February 13, 2023
In this snapshot we have a closer look at professional service companies – law firms, accounting firms and tax consultancies – and their value drivers. All in all, we analysed the customer portfolios of 71 firms acquired between 2012 and 2021.
The leading players carry some oft he most famous trade names in B2B services. However, brands play a very minor role in corporate transactions. Typically, brand names of the target are replaced by the acquiror’s name after the acquisition. Such rebranding is quick, cost effective and causes no harm for the business. Not surprisingly, brand value accounts for only 1.3% of enterprise value on average.
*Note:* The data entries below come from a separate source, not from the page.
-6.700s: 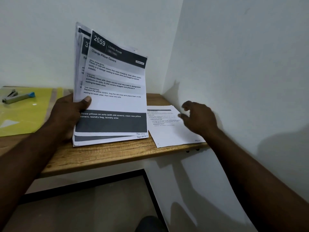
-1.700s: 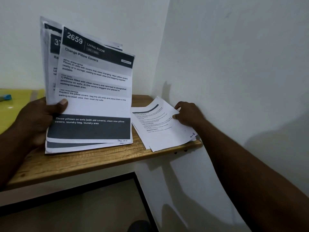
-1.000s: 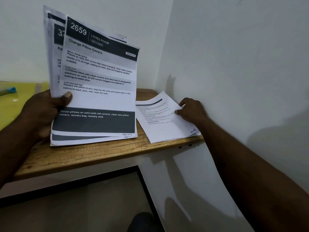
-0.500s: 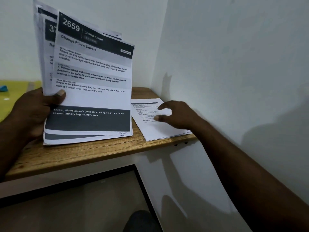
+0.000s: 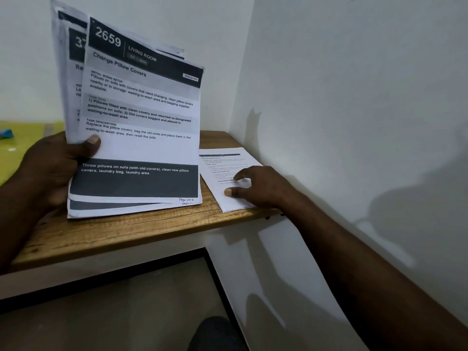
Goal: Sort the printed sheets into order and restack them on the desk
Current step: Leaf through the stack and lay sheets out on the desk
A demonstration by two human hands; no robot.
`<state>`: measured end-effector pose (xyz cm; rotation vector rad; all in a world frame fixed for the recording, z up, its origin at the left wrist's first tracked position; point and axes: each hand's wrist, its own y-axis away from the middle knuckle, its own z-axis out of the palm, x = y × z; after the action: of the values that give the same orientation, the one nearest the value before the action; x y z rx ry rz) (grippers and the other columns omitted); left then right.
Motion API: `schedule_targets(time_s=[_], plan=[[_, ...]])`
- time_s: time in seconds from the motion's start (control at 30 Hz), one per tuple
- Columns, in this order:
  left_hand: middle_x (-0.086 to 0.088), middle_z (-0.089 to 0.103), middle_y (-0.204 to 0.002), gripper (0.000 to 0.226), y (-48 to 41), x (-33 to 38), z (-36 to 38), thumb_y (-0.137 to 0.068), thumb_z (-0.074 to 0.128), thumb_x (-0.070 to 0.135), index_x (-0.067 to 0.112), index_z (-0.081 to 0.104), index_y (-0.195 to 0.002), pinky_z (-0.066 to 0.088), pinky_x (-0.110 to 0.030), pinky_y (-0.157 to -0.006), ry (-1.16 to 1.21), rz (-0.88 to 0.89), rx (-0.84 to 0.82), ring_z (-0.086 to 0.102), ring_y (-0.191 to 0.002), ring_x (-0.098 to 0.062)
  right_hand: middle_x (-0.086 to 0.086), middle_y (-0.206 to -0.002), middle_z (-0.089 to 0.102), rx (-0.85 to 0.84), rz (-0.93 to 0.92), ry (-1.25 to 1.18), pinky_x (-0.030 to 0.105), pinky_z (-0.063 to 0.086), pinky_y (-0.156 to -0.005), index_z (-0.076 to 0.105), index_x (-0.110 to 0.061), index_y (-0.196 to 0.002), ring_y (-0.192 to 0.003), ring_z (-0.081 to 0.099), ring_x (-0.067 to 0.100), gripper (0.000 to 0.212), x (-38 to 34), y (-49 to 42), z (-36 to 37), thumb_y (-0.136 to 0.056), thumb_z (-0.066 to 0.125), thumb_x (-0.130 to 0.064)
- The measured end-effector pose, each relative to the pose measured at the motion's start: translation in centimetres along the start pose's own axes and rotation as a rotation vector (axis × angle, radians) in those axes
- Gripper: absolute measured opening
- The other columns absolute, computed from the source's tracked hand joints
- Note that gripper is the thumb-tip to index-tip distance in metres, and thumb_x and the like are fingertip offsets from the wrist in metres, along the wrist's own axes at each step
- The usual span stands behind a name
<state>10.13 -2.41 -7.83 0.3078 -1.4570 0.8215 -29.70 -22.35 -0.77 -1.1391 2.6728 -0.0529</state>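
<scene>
My left hand (image 5: 54, 168) grips a fanned bundle of printed sheets (image 5: 141, 117), held upright with its lower edge near the wooden desk (image 5: 121, 231). The front sheet reads "2659 Living Room, Change Pillow Covers". A small flat stack of printed sheets (image 5: 222, 165) lies at the desk's right end, against the side wall. My right hand (image 5: 260, 190) rests on that stack with thumb and fingers spread, fingertips touching the top sheet.
White walls meet in a corner behind the desk's right end. A yellow mat (image 5: 15, 150) with a blue-tipped object (image 5: 6, 134) lies at the far left. Below the desk edge are a dark frame and the floor.
My right hand lifted the edge of the desk stack, then laid it flat again and now rests on top. My left hand's bundle stayed raised.
</scene>
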Motion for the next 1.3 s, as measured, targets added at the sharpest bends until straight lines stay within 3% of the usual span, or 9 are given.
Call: schedule_targets(time_s=[0.07, 0.23, 0.37, 0.5, 0.63, 0.73, 0.93, 1.1, 1.3], plan=[[-0.013, 0.067, -0.139, 0.066, 0.3, 0.3, 0.1, -0.083, 0.084, 0.053, 0.026, 0.063, -0.140, 0.053, -0.075, -0.086, -0.004, 0.004, -0.017, 0.063, -0.128, -0.043, -0.004, -0.148, 0.061, -0.015, -0.004, 0.006, 0.038, 0.046, -0.108, 0.068, -0.032, -0.134, -0.132, 0.055, 0.018, 0.062, -0.1, 0.2, 0.0, -0.085, 0.070, -0.071], [-0.012, 0.067, -0.139, 0.080, 2.3, 2.1, 1.7, -0.076, 0.086, 0.056, 0.023, 0.059, -0.144, 0.048, -0.066, -0.107, 0.036, 0.001, -0.065, 0.064, -0.127, -0.039, -0.005, -0.148, 0.061, 0.002, 0.014, -0.012, 0.040, 0.046, -0.110, 0.069, -0.032, -0.132, -0.134, 0.054, 0.018, 0.062, -0.2, 0.2, -0.1, -0.085, 0.070, -0.072], [-0.012, 0.069, -0.136, 0.050, 4.1, 3.5, 3.9, -0.096, 0.070, 0.028, 0.019, 0.060, -0.145, 0.059, -0.057, -0.095, 0.139, -0.003, -0.017, 0.067, -0.123, -0.039, -0.010, -0.141, 0.066, 0.108, -0.010, -0.175, 0.037, 0.047, -0.110, 0.071, -0.031, -0.130, -0.130, 0.058, 0.012, 0.059, -0.2, 0.0, 0.3, -0.084, 0.074, -0.069], [-0.012, 0.072, -0.130, 0.041, 5.1, 4.5, 5.3, -0.101, 0.063, 0.018, 0.016, 0.062, -0.142, 0.065, -0.042, -0.081, 0.185, -0.024, 0.035, 0.071, -0.113, -0.034, -0.013, -0.128, 0.071, 0.247, -0.028, -0.512, 0.033, 0.053, -0.102, 0.067, -0.029, -0.134, -0.113, 0.067, 0.005, 0.061, -2.0, -0.8, 1.4, -0.086, 0.075, -0.065], [-0.014, 0.071, -0.130, 0.040, 5.8, 5.3, 5.5, -0.101, 0.064, 0.017, 0.016, 0.063, -0.140, 0.065, -0.044, -0.079, 0.211, -0.034, 0.071, 0.070, -0.112, -0.036, -0.003, -0.132, 0.071, 0.047, -0.001, -1.024, 0.041, 0.058, -0.102, 0.054, -0.022, -0.147, -0.113, 0.071, 0.015, 0.086, -6.2, -2.5, 2.3, -0.079, 0.076, -0.071], [-0.014, 0.073, -0.128, 0.037, 6.2, 6.0, 5.7, -0.100, 0.063, 0.017, 0.017, 0.065, -0.137, 0.066, -0.045, -0.077, 0.241, -0.041, 0.079, 0.072, -0.109, -0.035, 0.005, -0.127, 0.074, -0.037, -0.109, -1.277, 0.049, 0.057, -0.103, 0.061, -0.013, -0.138, -0.115, 0.073, 0.026, 0.051, -8.9, -3.9, 3.3, -0.095, 0.076, -0.037], [-0.016, 0.073, -0.128, 0.039, 6.2, 6.3, 5.4, -0.099, 0.064, 0.015, 0.013, 0.064, -0.139, 0.062, -0.052, -0.090, 0.273, -0.058, 0.100, 0.070, -0.116, -0.039, -0.009, -0.113, 0.078, 0.192, -0.174, -1.266, 0.023, 0.055, -0.092, 0.071, -0.019, -0.120, -0.107, 0.074, 0.009, 0.024, -11.9, -4.9, 4.9, -0.099, 0.070, -0.009], [-0.015, 0.078, -0.115, 0.033, 7.0, 7.0, 6.1, -0.095, 0.066, 0.011, 0.009, 0.071, -0.128, 0.066, -0.045, -0.074, 0.243, -0.134, 0.049, 0.077, -0.096, -0.034, -0.008, -0.115, 0.078, 0.256, -0.145, -1.248, 0.028, 0.056, -0.094, 0.072, -0.020, -0.122, -0.108, 0.073, 0.010, 0.026, -12.3, -5.4, 5.9, -0.098, 0.070, -0.011], [-0.010, 0.080, -0.105, 0.026, 6.8, 7.5, 5.0, -0.090, 0.075, 0.009, 0.013, 0.075, -0.116, 0.065, -0.041, -0.075, 0.086, -0.031, 0.192, 0.077, -0.094, -0.032, -0.005, -0.118, 0.078, 0.224, -0.172, -1.242, 0.023, 0.056, -0.087, 0.071, -0.020, -0.122, -0.105, 0.073, 0.010, 0.025, -13.6, -5.8, 4.9, -0.098, 0.072, -0.014]])
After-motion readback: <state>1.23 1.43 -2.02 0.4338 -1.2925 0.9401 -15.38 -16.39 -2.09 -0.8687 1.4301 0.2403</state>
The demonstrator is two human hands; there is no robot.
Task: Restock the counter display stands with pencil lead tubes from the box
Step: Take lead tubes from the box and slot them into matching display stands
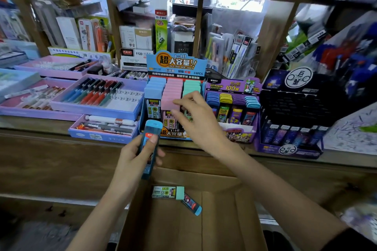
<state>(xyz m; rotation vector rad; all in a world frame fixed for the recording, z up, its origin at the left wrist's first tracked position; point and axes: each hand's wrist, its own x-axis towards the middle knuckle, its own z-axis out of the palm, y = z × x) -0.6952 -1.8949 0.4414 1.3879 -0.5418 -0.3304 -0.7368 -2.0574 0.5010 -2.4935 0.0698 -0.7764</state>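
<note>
Brown corrugated cardboard is forming the open box (pixel 220 220) that is standing below the front edge of the wooden bench (pixel 51 142). Two lead tubes are lying on its floor, a mint-capped tube (pixel 165 191) with a white and green label and a blue-capped tube (pixel 192 205) with a red label, and they are touching at one end. Above the box the left hand (pixel 132 159) is holding a translucent blue plastic lead tube (pixel 151 144), its grip clenching round the tube's body with the thumb pressing on the front face and the rounded cap pointing up towards the bench edge. The right hand (pixel 195 122) is reaching over the bench into the blue card display stand (pixel 175 63), where flat-capped tubes are standing as a blue column (pixel 154 89), a pink column (pixel 173 87) and a mint column (pixel 191 85). Its fingers (pixel 183 102) are curling over the front of the pink and mint columns and touching the front pink cap. Whether this grip is grasping a tube or lying released cannot be told, because the hand is hiding the spot. Just to the right, a purple card display stand (pixel 230 85) is carrying smaller tubes with dark blue, yellow, purple and light blue caps. To the left, lilac card trays (pixel 91 112) of pens are lying on the bench.
</note>
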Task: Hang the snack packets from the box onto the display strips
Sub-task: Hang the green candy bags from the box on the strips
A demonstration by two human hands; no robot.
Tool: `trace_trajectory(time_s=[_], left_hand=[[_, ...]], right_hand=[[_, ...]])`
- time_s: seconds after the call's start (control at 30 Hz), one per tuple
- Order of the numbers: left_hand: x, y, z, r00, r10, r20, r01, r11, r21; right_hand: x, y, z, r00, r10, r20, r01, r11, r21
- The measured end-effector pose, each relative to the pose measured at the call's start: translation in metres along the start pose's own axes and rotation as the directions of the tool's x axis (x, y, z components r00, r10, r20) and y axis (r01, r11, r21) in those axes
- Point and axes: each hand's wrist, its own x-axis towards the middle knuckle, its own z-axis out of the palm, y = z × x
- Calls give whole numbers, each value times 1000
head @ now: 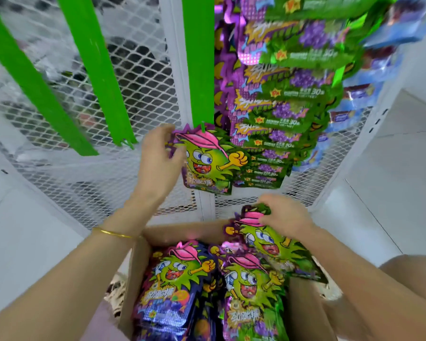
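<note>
Where L fingers (159, 135) sit: curled on upper-left edge of hung packet (207, 158), pinching it.
Hook (203, 130): just R of those fingers, at packet top; prob. through the hole, but blur hides it.
Packet axis: upright, hanging off bottom end of centre strip (198, 70).
R hand (285, 215): fingers clamped on top of next packet (271, 244); pkt tilted, top up-left toward strip.
Nearer hand: L hand (158, 161) at hook; R well below it.
Box (137, 264): under both hands, more packets (175, 274) inside.
Spare strips (101, 82): bare, L of centre.
</note>
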Motion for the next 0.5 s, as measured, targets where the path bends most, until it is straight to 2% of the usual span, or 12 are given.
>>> trace_trajectory(time_s=[0.13,0.3,0.4,0.5], left_hand=[[38,27,0,996,36,-85,-41,997,-60],[58,47,9,995,0,-95,-17,985,-171],[63,50,7,999,-42,-29,36,978,-204],[62,57,-4,992,-73,103,93,974,-206]], right_hand=[[-7,-18,-55,992,-116,-45,119,991,65],[1,-30,-77,971,-190,-147,226,931,287],[4,-41,-86,943,-178,-281,280,881,381],[6,-61,-101,891,-176,-419,321,895,308]])
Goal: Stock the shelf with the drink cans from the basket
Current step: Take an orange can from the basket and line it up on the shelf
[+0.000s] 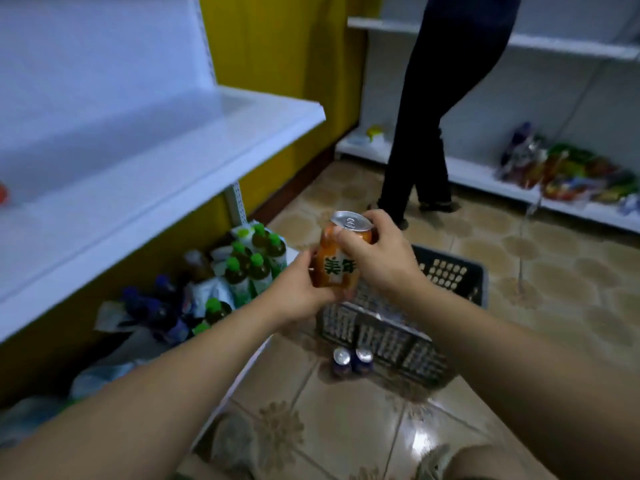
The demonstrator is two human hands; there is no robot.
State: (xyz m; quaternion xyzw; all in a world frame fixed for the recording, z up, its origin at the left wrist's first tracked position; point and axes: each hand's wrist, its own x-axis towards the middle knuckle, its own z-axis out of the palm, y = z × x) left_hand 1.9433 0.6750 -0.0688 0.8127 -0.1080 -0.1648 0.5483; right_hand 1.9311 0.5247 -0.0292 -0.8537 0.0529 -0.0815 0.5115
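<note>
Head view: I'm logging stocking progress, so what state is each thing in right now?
orange can: held roughly upright in both hands, not shelved.
left hand: grips the can's lower part.
right hand: grips the can near its top.
basket: on the floor below the hands.
two blue cans: upright on the floor beside the basket.
shelf: mostly bare.

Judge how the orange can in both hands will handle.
The orange can looks sealed, tab flat, so probably full and weighty. Its smooth metal wall may be slippery; left hand and right hand grip it. On its side, it would likely roll.
</note>
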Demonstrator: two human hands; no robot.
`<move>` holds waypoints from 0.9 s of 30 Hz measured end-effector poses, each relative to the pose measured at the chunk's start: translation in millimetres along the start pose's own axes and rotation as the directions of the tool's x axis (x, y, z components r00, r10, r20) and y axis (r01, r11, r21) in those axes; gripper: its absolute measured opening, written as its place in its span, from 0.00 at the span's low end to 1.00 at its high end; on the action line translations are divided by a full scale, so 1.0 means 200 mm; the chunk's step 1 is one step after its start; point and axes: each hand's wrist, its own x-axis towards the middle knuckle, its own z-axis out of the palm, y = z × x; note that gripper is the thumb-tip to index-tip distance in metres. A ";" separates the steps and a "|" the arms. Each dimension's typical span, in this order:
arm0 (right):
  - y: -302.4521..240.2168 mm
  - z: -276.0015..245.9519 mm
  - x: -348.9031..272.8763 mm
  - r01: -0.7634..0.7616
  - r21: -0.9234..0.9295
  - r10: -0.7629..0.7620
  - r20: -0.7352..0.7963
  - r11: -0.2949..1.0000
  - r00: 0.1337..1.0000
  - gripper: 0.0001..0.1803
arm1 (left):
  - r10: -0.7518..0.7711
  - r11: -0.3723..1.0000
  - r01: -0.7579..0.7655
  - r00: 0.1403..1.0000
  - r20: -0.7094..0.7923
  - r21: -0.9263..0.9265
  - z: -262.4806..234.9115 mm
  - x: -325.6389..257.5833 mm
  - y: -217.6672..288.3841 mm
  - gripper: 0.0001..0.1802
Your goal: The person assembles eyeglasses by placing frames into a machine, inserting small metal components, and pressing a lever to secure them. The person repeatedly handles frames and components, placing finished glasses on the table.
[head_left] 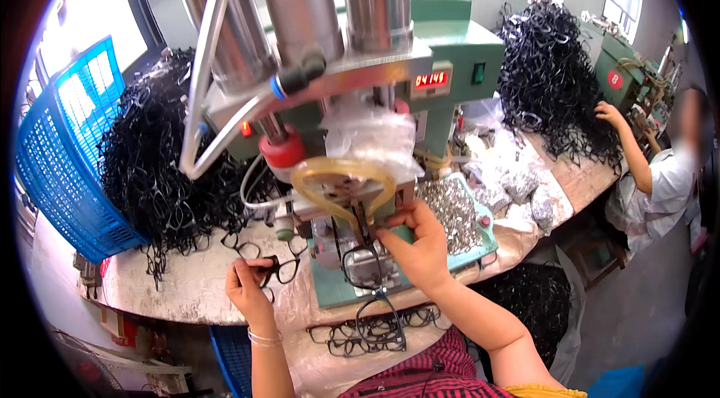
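Observation:
At the left front of the machine, my left hand (249,285) grips a black eyeglass frame (276,267) by one end, with one rim showing. My right hand (421,244) is at the working head of a green press (442,53), thumb and forefinger drawn together beside the dark metal tooling. What sits between those fingertips is hidden. Another black eyeglass frame (381,296) hangs from the tooling, one rim up against the press and the other dangling below. A bent amber tube (307,173) loops in front of the press head.
A blue basket (56,151) tips toward a heap of black frames (165,166). Another heap (547,68) stands at the back right. Beside my right hand is a green tray (484,237) of small metal parts. Several frames (341,342) lie near my lap. A person (656,181) works at the right.

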 end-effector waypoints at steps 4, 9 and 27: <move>0.00 0.04 -0.02 -0.029 0.138 0.026 0.022 0.990 0.999 0.28 | 0.093 0.994 -0.097 0.993 -0.069 -0.051 -0.03 0.05 0.00 0.23; -0.10 0.06 -0.05 -0.011 0.191 0.003 0.044 0.981 0.999 0.29 | 0.553 0.824 -0.485 0.802 0.225 -0.293 0.27 0.08 0.60 0.23; 0.37 -0.46 0.01 0.201 -0.820 -0.371 -0.015 0.536 0.929 0.07 | 0.662 0.327 -0.907 0.018 0.749 -0.267 0.46 -0.20 0.55 0.24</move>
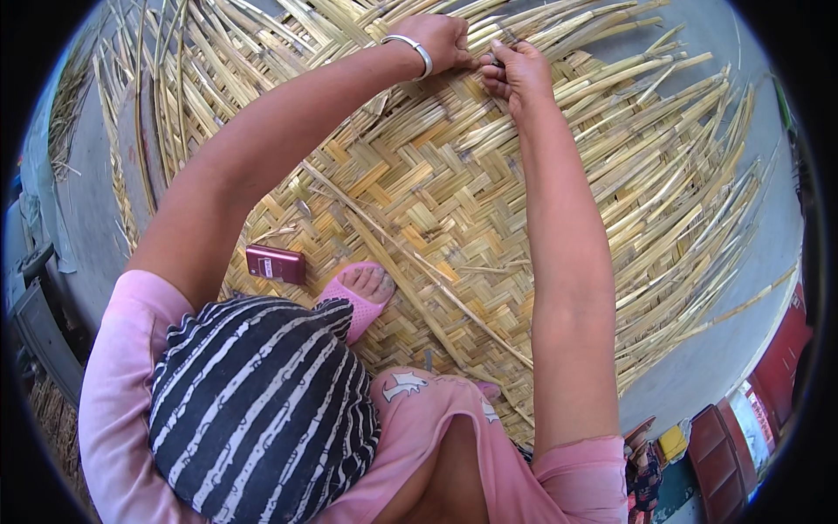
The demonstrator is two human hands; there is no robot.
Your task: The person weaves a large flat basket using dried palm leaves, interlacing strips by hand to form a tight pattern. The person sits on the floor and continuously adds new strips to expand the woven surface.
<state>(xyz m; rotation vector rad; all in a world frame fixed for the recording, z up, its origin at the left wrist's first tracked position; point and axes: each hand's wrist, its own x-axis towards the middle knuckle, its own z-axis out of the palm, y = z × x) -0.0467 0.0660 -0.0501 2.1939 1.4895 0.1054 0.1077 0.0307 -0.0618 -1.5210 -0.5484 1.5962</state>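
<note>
A half-woven reed mat point(454, 205) with a zigzag pattern spreads under my arms, its long loose strips point(672, 188) fanning out at the far and right sides. Both arms reach to its far part, where my hands nearly meet. My left hand point(439, 42), with a silver bangle on the wrist, is closed, knuckles up, on a reed strip. Close beside it, my right hand point(521, 77) pinches a strip between thumb and curled fingers. The fingertips partly hide the strips there.
A small dark-red phone-like device point(276, 264) lies on the mat beside my foot in a pink slipper point(360, 295). Long loose reeds point(410, 262) lie across the weave. Reed bundles point(70, 109) and a grey plastic object point(48, 336) stand left; dark-red seats point(723, 450) stand lower right.
</note>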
However, what really counts is the customer portfolio – in particular its structure, its margin, its tenability and its protection. Customer value accounts for 33% of enterprise value, at an average pre-tax profit margin of 11% on revenues. We find average attrition rates of 10% annually.
There is a strong relation between the customer profit margin and valuation multiples. The higher the sales multiple of the acquired firm, the higher the customer-specific profit margin (see chart below).
To a large extent, professional services is people’s business. The relation is between key persons on both sides. The risk in acquiring people’s businesses is that key persons decide to leave. Therefore, it is vital for the longevity of customer relations to have both retention programs (i.e. employee participation) and non-compete clauses for key people in place.
In addition to customer value, goodwill accounts for 56% and tangible assets for 9% of enterprise value.
Customer relations are typically valued using a multiperiod excess earnings approach, based on the projection of historic profitability and retention data. However, there is ample data available for market-based valuation approaches and benchmarking of customer relations and their valuation. Accordingly, MARKABLES has comparable data from almost 13.000 different customer portfolios on file.